Uno squarcio su Dio
Pubblicato il 22-09-2024
La notizia non è un “fulmine a ciel sereno” perché la riapertura del capolavoro musivo di San Salvatore in Chora al culto islamico, era stata annunciata fin dal 2020 unitamente a quella dell’universalmente più nota Santa Sofia, due tra i monumenti bizantini più visitati della megalopoli di Istanbul, in Turchia.
L’edificio oggi visibile, che sorge nel quartiere di Edirnekapı (al fondo del Corno d’Oro, in prossimità del Palazzo delle Blacherne, dimora degli imperatori bizantini dal VI sec.), è composto da cinque corpi di fabbrica, risultato di una completa ricostruzione concretizzatasi a più riprese tra il X e il XIV secolo, a seguito della furia iconoclasta (VIII-IX secolo) che rase al suolo la chiesa preesistente, legata a un complesso monastico risalente al VI secolo.
E proprio all’inizio del XIV secolo (fra il 1315 e il 1320) dovrebbero risalire gli affreschi e i mosaici di incredibile fattura riemersi in tutto il loro splendore dopo alcuni anni di restauro patrocinato dall’unesco.

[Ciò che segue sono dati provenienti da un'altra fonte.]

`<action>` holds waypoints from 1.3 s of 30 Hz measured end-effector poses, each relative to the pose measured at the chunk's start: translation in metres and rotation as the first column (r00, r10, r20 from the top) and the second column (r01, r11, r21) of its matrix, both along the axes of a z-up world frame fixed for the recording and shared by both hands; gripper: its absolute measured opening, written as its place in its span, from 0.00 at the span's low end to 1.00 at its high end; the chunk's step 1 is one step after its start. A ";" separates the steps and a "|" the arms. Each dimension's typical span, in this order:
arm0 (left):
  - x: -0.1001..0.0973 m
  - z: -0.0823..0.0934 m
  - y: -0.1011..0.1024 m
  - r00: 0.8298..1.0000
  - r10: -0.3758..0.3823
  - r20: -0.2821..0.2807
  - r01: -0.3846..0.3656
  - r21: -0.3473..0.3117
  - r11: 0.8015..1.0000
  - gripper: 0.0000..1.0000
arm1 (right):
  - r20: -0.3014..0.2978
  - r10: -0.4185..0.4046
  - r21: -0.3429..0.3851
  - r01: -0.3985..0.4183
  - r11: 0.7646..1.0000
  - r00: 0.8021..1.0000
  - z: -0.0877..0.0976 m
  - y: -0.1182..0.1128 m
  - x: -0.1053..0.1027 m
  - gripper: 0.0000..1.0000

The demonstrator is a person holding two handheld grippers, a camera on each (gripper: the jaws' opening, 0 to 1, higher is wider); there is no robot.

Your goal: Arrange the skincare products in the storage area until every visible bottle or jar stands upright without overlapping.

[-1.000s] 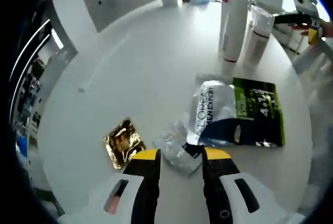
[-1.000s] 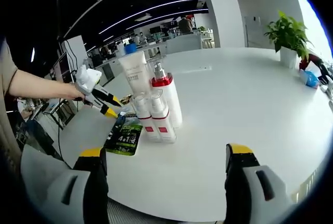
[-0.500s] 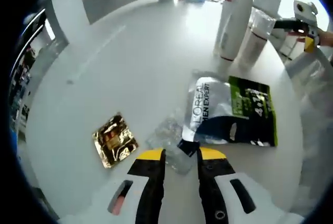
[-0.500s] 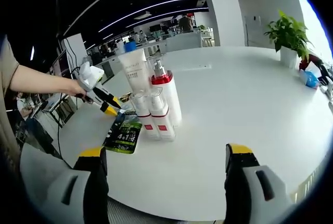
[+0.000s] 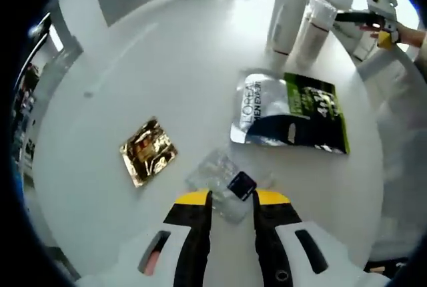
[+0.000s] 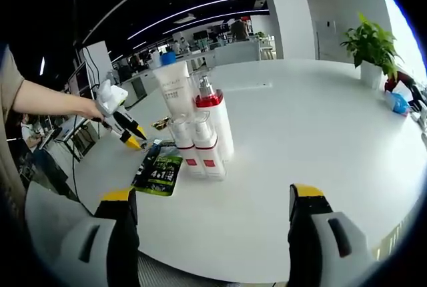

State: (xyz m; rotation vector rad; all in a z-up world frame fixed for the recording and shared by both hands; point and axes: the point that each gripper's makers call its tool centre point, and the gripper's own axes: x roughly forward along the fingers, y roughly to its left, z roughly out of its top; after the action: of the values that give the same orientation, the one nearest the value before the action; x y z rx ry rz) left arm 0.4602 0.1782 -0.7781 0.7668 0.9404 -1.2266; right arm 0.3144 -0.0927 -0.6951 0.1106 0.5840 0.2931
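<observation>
Skincare bottles [image 6: 203, 137] stand upright in a tight cluster ahead of my right gripper [image 6: 213, 207], slightly to its left, on the white table [image 6: 313, 133]. My right jaws are spread wide, grasping nothing.

In the left gripper view I find what lies flat: a clear sachet [image 5: 220, 181] with a dark square sits between the yellow tips of my left gripper [image 5: 232, 199], whose jaws are nearly closed on it. A gold foil sachet [image 5: 148, 151] lies ahead to the left, a green and silver pouch [image 5: 290, 110] ahead to the right, the bottles beyond it.

From the right gripper view, the pouch lies just left of the bottles, with my left gripper near its far end. A potted plant [image 6: 370, 50] stands far right.
</observation>
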 end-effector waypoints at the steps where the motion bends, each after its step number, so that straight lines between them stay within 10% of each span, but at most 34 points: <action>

Il merito va principalmente a Teodoro Metochites, poeta e letterato che rivestiva l’incarico di logoteta (responsabile del tesoro) sotto l’imperatore Andronico II Paleologo, figlio primogenito di Michele VIII e di Teodora Dukas, nato a Nicea nel 1258 e succeduto al padre nel 1282, che stanziò cospicui fondi per il restauro dell’edificio e la decorazione degli ambienti interni della chiesa e in particolare del doppio nartece che precede una relativamente piccola aula basilicale.
Dopo la conquista islamica di Costantinopoli (1453), la chiesa restò al culto cristiano fino al 1511 quando venne trasformata in moschea sotto il sultano Beyazit II (1481-1512). Alla fine della seconda guerra mondiale l’edificio, i cui straordinari mosaici e gli affreschi del Parecclesion furono coperti di calce ma non distrutti, fu restaurato dagli archeologi del Byzantine Institute of America e del Dumbarton Oaks Center for Byzantine Studies.
Le maestranze lavorarono dal 1948 al 1958 facendo riemergere un patrimonio che si credeva perduto. Benché la totale inutilità pratica di un edificio così piccolo e architettonicamente complesso per la preghiera islamica (in una città dalle migliaia di moschee), facciano pensare a una scelta ideologica nell’alveo di una pesante strumentalizzazione politica della dimensione religiosa, restiamo convinti che poco si giustifichi anche l’interpretazione ideologica dei vinti, che fanno della loro appartenenza religiosa un elemento identitario reazionario, trasformando la protezione dei luoghi di culto e dei monumenti storici in genere come parte di una preservazione nostalgica del passato.
I credenti, indipendentemente dalla loro fede di appartenenza, dovrebbero insorgere di fronte al rischio di essere trasformati in meri custodi di monumenti o luoghi di culto, per difendere lo statuto di testimoni di una fede viva che non è semplice eredità di una storia passata, ma interpella il presente e li trasforma in pietre vive al cuore della storia, che mai potranno essere sequestrate a servizio di semplici fini terreni. Quanto ai capolavori dell’architettura e dell’arte sacra in genere, è il mantenimento di un giusto equilibrio tra conservazione, sostenibilità, sviluppo e difesa del loro carattere universalmente accessibile, che dovrebbe essere assolutamente difeso.
A chi afferma che un luogo di culto trasformato in museo è ferito nella sua essenza, oltre a ricordare che migliaia di capolavori dell’arte che rimangono luoghi di culto non sono necessariamente l’ambito più adatto per l’intimità della vera preghiera, farei notare la necessità di non sottovalutare l’importanza del Bello, perché la bellezza è un nome di Dio e questo per i cristiani come per i musulmani. E la bellezza, in quanto esperienza e non semplice idea, è propedeutica all’incontro spirituale: ci fa sentire che c’è “un di più” dentro le cose, è squarcio aperto sull’oltre, sul mistero, sull’infinito. Ne abbiamo un bisogno tremendo al cuore delle nostre culture consumistiche!